#### Exercise details
Copy, exactly as written, the lines that begin at the one containing "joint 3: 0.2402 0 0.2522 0" and end at the one containing "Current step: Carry". Skip any pictures in the data below.

===== Stored data

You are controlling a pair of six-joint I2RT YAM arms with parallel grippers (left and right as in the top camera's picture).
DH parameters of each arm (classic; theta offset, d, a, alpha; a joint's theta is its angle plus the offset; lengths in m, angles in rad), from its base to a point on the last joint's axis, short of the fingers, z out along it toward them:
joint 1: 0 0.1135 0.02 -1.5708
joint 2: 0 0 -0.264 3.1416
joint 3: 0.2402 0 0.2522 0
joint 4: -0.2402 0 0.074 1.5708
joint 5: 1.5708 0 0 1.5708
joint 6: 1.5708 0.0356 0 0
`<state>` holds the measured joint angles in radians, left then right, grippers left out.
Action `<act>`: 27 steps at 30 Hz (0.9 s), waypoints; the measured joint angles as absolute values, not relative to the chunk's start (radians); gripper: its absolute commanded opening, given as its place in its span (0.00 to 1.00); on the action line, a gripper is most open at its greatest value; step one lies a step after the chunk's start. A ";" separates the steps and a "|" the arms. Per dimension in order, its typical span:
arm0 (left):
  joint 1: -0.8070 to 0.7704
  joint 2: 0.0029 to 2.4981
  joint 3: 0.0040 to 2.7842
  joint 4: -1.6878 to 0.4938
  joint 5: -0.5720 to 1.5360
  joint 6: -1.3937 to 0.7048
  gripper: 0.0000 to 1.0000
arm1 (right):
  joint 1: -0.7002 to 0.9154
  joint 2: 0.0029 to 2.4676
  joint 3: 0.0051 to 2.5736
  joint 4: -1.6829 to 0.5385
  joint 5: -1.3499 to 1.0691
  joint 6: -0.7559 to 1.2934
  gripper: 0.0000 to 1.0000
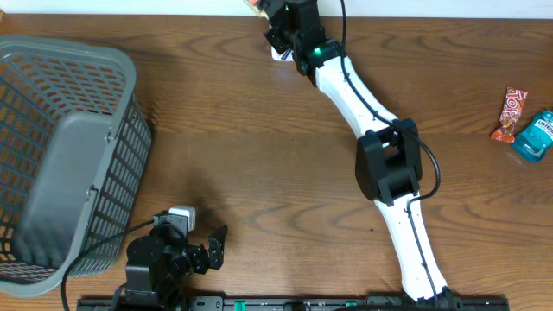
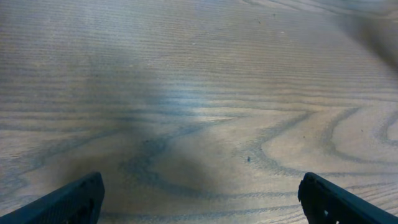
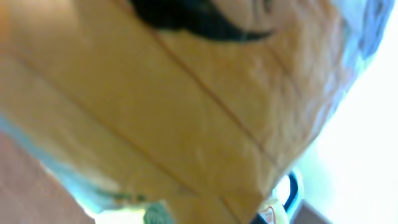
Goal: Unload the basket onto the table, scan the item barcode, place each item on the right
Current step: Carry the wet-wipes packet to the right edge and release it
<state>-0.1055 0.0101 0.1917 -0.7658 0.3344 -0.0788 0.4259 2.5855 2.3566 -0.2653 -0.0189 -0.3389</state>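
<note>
At the near edge the left gripper point(image 1: 212, 248) hovers low over bare table point(image 1: 259, 173), its pincer spread wide with nothing between; its wrist view shows only wood grain. The grey basket point(image 1: 121, 164) stands just to its left, and no goods show in the part I can see. Out on the right, well apart from both arms, lie a candy bar point(image 1: 510, 114) and a teal pack point(image 1: 536, 134), side by side and untouched.

The right arm stretches across to the far edge. There the right gripper point(image 1: 266, 10) has its pincer together, and I judge it clamped on a thin edge of the packet point(image 3: 186, 112); the fingers themselves are hidden, but the yellow-orange wrapper fills the wrist view, blurred and tilted. A small white and blue thing point(image 1: 279, 53) sits just beside the wrist; I cannot tell what it is.

As for progress, the item looks picked up and carried far; no scanner is plainly in view, and no barcode shows on the face I can see. So the scan itself seems in hand or not yet done; the code may need turning toward the reader, and two items on the right wait.
</note>
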 measured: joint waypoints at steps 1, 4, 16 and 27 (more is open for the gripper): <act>-0.105 0.010 0.192 -0.766 0.334 -0.079 1.00 | 0.426 2.580 2.367 -0.317 -0.013 -0.331 0.01; -0.105 0.010 0.192 -0.766 0.334 -0.079 1.00 | 0.422 2.536 2.376 -0.497 0.004 -0.312 0.01; -0.105 0.010 0.192 -0.766 0.334 -0.079 1.00 | 0.200 2.222 2.421 -1.023 0.222 -0.216 0.01; -0.105 0.010 0.192 -0.766 0.334 -0.079 1.00 | -0.200 2.446 2.152 -0.984 0.167 -0.072 0.01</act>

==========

#### Your response
joint 3: 0.2402 0 0.2522 0
joint 4: -0.2402 0 0.074 1.5708
joint 5: 1.5708 0 0 1.5708
joint 6: 1.5708 0.0356 0 0
`<state>` holds the measured joint angles in radians, left then right, grippers left out.
Action `<act>`: 27 steps at 30 Hz (0.9 s), waypoints; the measured joint angles as absolute values, not relative to the chunk's start (radians); gripper: its absolute commanded opening, given as its place in its span (0.00 to 1.00); on the action line, a gripper is most open at its greatest value; step one lies a step after the chunk's start. A ";" separates the steps and a "|" the arms. Per dimension in order, its typical span:
arm0 (left):
  joint 1: -0.8070 to 0.7704
  joint 2: 0.0029 to 2.4981
  joint 3: 0.0040 to 2.7842
  joint 4: -1.6878 to 0.4938
  joint 5: -0.5720 to 1.5360
  joint 6: -1.3937 to 0.7048
  gripper: 0.0000 to 1.0000
arm1 (right):
  joint 1: -0.7002 to 0.9154
  joint 2: 0.0029 to 2.4676
  joint 3: 0.0051 to 2.5736
  joint 4: -1.6829 to 0.5385
  joint 5: -1.3499 to 1.0691
  joint 6: -0.7559 to 1.2934
  gripper: 0.0000 to 1.0000
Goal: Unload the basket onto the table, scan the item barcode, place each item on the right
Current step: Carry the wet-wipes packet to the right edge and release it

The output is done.